## Given information
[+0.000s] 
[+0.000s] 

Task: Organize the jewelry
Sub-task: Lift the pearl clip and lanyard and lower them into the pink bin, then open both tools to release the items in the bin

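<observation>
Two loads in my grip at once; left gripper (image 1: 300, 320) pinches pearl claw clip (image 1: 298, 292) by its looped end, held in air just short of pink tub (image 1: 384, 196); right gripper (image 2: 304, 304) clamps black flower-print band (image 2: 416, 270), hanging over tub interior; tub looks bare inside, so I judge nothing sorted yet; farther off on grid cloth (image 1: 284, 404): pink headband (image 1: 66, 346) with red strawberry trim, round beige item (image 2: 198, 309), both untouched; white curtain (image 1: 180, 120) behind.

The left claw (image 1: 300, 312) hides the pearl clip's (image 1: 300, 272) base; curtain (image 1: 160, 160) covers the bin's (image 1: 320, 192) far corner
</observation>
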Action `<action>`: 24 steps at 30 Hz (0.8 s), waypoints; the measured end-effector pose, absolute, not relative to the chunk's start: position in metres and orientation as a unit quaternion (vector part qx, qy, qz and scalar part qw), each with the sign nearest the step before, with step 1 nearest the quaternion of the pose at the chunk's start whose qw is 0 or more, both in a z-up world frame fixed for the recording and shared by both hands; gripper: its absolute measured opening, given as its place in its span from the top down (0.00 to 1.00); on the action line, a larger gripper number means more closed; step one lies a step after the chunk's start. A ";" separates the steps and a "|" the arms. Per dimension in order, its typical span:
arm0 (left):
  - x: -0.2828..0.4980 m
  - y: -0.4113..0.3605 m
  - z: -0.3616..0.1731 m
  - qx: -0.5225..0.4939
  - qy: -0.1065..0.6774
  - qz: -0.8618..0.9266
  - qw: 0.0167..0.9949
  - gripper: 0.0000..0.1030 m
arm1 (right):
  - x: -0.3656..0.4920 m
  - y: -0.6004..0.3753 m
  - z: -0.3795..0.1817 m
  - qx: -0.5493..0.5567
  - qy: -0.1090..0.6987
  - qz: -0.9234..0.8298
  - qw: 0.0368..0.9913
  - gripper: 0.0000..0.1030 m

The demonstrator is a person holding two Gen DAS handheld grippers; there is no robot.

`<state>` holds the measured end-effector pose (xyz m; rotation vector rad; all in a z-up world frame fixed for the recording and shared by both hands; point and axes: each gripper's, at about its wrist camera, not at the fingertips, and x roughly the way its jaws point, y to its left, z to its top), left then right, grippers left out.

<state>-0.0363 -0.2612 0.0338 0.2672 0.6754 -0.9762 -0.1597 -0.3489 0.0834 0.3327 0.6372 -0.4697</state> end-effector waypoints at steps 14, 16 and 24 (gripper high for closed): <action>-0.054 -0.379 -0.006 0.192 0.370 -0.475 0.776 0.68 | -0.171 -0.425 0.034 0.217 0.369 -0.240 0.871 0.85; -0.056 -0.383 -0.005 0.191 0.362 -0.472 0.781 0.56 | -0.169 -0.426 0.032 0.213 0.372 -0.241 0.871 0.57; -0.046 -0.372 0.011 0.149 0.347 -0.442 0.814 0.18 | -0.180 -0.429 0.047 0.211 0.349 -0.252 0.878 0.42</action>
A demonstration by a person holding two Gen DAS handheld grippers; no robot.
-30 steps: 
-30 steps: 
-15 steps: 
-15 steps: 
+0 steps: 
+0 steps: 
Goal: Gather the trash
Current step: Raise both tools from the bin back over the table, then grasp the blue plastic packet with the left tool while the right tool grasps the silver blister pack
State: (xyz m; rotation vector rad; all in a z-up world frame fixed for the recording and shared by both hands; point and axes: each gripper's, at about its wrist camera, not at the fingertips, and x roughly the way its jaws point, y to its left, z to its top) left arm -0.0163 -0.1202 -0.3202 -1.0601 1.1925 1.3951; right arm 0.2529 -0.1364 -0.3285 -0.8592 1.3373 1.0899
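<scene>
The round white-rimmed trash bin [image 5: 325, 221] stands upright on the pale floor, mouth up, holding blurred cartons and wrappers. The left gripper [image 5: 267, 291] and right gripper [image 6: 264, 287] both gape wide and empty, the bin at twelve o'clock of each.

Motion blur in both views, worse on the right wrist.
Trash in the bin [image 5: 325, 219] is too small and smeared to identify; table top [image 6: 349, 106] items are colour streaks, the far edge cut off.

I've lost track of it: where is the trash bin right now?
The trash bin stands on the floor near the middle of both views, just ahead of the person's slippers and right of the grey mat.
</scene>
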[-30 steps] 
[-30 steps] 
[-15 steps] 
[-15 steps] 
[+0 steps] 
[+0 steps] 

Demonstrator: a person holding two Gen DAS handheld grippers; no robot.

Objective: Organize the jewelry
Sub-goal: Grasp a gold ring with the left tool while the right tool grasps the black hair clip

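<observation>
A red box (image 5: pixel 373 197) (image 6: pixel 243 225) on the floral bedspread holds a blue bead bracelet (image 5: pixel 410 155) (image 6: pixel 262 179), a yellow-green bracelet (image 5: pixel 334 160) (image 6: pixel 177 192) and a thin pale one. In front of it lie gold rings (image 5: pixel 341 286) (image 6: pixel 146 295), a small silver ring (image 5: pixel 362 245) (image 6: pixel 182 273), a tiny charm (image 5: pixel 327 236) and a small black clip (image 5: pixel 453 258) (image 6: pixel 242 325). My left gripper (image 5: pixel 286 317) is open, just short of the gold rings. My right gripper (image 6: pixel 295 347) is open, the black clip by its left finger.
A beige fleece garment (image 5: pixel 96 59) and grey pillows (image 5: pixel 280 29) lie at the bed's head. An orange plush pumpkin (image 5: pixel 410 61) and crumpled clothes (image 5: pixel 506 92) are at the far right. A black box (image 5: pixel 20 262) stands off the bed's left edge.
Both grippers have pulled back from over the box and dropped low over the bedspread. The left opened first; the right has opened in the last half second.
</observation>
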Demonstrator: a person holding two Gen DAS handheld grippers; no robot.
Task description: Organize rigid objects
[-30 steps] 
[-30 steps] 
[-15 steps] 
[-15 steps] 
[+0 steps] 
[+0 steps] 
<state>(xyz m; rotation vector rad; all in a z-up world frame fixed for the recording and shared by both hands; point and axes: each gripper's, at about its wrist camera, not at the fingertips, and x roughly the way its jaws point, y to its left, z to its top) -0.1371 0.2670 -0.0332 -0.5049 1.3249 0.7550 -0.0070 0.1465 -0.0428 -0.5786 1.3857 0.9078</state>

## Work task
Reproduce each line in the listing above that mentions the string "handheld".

## Solution to this exercise
The demonstrator is a person holding two Gen DAS handheld grippers; there is no robot.
A demonstration by a person holding two Gen DAS handheld grippers; no robot.
Demonstrator: a person holding two Gen DAS handheld grippers; no robot.
Demonstrator: a person holding two Gen DAS handheld grippers; no robot.

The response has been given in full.